Use in Specific Populations

Pregnancy:

Lutetium Lu 177 vipivotide tetraxetan should not be prescribed to pregnant women on account of the potential dangers posed by radiation to a developing fetus. It belongs to pregnancy category X and may harm the fetus or result in fetal death. Patients of childbearing potential must avoid conception during treatment and while receiving the drug, and if pregnant or suspecting they are pregnant, there should be consideration of other forms of treatment.

Lactation:

Lutetium Lu 177 vipivotide tetraxetan is contraindicated in patients who are breastfeeding as this exposes the infant to radiation. Lactation should be avoided before the initiation of the treatment and not continued after it, as the medication is present in breast milk and may be toxic to the baby. It may be important to chat with a healthcare provider about other feeding options.

Pediatric Population:

The lack of safety and efficacy of Lutetium Lu 177 vipivotide tetraxetan for pediatrics is unknown, and therefore, the product is contraindicated in children. Decisions as to the treatment should take into account other therapies that are appropriate for this age group.

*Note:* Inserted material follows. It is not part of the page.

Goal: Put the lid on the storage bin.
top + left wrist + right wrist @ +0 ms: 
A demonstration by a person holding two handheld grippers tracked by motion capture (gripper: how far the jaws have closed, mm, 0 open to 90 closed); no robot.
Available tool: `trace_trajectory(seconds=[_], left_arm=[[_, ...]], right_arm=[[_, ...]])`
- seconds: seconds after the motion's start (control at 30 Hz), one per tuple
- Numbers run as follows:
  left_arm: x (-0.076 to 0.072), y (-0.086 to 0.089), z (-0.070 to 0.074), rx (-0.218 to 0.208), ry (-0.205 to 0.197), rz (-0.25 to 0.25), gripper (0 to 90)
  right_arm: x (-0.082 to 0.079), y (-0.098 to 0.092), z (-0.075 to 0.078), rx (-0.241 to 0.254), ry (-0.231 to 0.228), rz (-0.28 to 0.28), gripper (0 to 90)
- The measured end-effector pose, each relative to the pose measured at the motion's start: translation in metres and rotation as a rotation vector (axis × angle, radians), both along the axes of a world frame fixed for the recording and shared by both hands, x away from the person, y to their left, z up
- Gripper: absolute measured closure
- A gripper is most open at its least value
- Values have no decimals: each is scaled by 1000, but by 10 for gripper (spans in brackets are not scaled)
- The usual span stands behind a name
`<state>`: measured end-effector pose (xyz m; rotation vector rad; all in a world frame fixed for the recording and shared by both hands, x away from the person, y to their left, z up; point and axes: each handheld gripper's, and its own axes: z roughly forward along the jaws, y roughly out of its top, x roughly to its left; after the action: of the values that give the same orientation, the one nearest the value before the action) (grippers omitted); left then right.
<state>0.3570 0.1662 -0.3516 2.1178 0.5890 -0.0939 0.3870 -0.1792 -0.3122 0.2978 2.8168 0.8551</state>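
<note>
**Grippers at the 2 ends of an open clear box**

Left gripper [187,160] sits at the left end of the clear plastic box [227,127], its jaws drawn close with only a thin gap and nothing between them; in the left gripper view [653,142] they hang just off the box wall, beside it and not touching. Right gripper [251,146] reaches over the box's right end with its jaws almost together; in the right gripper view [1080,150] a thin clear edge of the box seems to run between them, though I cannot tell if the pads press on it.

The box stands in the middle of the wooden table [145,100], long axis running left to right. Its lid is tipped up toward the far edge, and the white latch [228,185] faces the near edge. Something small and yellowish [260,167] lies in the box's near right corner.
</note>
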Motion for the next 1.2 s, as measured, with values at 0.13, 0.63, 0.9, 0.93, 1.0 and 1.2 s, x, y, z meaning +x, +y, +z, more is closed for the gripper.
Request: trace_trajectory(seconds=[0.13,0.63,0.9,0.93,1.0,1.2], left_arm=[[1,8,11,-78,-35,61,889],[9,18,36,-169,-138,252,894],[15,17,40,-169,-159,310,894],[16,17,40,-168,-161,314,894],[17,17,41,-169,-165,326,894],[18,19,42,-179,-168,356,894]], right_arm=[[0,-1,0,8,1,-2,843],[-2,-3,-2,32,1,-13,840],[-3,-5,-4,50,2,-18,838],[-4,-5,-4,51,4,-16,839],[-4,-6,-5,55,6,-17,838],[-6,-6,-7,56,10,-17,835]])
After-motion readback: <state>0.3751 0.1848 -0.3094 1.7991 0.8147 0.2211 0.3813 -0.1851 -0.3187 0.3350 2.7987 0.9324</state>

Renal and Hepatic Impairment:

Contraindicated in patients with severe renal or hepatic impairment of hepatic function and requires caution when administering a treatment regimen. The drug is primarily metabolized in the kidneys and liver; hence, patients with compromised renal or hepatic function are likely to develop toxicity associated with the drug. The patient should remain on a renal protective agent, and kidney and liver function should be monitored appropriately during treatment.

Geriatric Population:

Lutetium Lu 177 vipivotide tetraxetan should be administered carefully to elderly patients, especially those with a history of renal or hepatic disease. Compliance may also be an issue, owing to factors such as age-relevant changes in organs’ function that might alter the metabolism of the medicinal product, coupled with the fact that older learners are generally more likely to suffer side effects. The use of dose adjustments and applications of the ‘once daily’ principle is essential in case the safety and efficacy of the medicine are to be achieved.